• EXERCISE DESCRIPTION
Print, exactly as they stand, the lines from the start of the listing to the line containing "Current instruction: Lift", inclusive.

• RECORDS FOR THE TASK
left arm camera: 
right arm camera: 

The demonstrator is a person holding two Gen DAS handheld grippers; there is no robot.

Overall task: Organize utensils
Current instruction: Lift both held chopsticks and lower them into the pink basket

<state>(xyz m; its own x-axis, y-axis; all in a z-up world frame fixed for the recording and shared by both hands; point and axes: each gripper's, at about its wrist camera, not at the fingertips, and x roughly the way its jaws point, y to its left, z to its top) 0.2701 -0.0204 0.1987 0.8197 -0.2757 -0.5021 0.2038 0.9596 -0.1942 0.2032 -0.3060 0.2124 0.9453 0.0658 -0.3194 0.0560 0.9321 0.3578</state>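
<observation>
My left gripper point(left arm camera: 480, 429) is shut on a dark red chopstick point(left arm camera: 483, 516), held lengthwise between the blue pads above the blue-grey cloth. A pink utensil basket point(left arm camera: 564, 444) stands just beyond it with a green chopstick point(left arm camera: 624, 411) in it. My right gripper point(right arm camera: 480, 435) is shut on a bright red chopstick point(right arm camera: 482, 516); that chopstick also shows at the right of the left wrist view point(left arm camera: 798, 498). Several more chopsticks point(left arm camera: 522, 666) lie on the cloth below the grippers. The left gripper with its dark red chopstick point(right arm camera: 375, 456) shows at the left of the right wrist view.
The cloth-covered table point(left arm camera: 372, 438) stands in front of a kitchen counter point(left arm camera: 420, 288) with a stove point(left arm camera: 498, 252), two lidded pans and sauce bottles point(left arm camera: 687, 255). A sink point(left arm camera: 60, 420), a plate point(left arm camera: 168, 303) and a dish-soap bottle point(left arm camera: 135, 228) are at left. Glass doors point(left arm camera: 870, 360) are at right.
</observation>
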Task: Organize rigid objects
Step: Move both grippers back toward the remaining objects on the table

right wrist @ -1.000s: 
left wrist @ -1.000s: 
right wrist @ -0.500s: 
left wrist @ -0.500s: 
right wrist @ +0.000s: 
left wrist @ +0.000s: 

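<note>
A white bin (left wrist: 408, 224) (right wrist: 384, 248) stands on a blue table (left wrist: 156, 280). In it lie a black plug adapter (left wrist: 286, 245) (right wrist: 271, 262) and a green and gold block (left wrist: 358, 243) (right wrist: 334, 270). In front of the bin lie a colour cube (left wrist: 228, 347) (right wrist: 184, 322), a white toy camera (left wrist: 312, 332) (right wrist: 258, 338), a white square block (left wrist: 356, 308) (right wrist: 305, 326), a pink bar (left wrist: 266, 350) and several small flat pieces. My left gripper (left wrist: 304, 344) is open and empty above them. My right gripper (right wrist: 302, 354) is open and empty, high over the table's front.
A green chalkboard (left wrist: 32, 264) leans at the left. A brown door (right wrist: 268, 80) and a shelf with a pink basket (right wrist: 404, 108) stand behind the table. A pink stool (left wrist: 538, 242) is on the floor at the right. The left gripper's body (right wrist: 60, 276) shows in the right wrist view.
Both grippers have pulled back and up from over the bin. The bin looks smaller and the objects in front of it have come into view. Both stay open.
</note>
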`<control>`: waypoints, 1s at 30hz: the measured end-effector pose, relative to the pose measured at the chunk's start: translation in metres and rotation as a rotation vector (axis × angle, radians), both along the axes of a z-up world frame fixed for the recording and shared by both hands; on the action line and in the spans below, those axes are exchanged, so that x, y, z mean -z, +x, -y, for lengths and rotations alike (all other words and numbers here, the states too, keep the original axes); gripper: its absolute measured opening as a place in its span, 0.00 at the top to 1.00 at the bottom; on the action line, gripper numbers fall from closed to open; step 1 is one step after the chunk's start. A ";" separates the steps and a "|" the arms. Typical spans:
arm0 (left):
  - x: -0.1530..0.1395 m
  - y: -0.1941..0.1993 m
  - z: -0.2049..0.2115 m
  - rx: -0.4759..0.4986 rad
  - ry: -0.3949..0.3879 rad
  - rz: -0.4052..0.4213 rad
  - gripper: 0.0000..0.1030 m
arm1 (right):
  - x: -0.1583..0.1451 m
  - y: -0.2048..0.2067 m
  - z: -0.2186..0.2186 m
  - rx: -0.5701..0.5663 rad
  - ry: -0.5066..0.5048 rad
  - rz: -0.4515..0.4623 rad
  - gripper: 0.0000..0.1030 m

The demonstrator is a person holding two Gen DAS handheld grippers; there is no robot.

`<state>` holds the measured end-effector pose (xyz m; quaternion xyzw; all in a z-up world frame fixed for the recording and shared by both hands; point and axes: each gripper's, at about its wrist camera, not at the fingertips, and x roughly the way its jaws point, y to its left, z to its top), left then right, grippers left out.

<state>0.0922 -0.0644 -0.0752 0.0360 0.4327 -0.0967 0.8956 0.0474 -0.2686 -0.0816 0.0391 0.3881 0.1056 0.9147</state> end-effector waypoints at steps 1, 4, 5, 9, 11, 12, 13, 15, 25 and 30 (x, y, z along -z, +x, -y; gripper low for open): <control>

• RESPONSE
left arm camera: 
right arm camera: 

The demonstrator is a person holding two Gen DAS handheld grippers; there is no robot.

Overall task: Organize utensils
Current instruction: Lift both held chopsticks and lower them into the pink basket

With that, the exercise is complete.